**Description of the task:** Quote every line below exactly and skip any picture.

**Data extract:**
* * *

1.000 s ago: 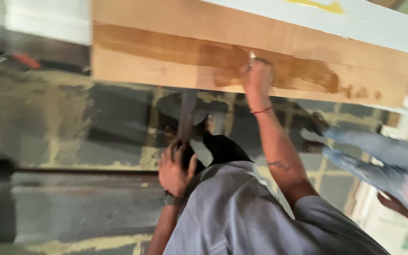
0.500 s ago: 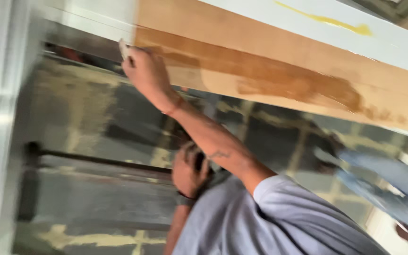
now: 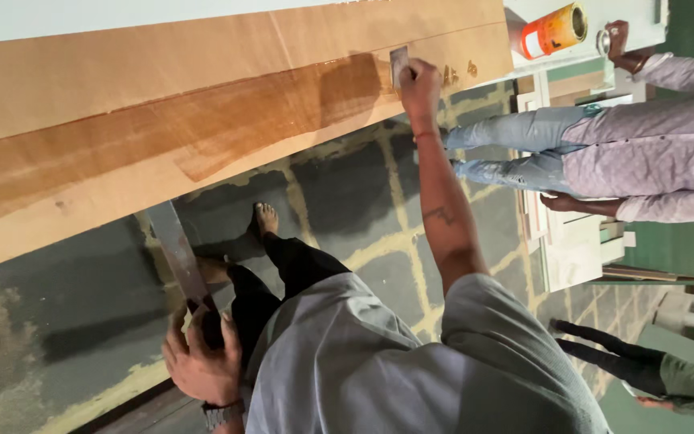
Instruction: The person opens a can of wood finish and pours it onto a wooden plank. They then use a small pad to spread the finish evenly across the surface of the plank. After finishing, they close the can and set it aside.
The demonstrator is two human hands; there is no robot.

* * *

**Reply to the exercise:**
1.000 s ago: 
0.500 s ago: 
now: 
Instruction: The person opens a can of wood finish and pours it onto a wooden plank. They then use a small pad to spread the finish evenly across the surface of the plank. After finishing, they close the can and set it aside.
The demonstrator is two human hands; there is no robot.

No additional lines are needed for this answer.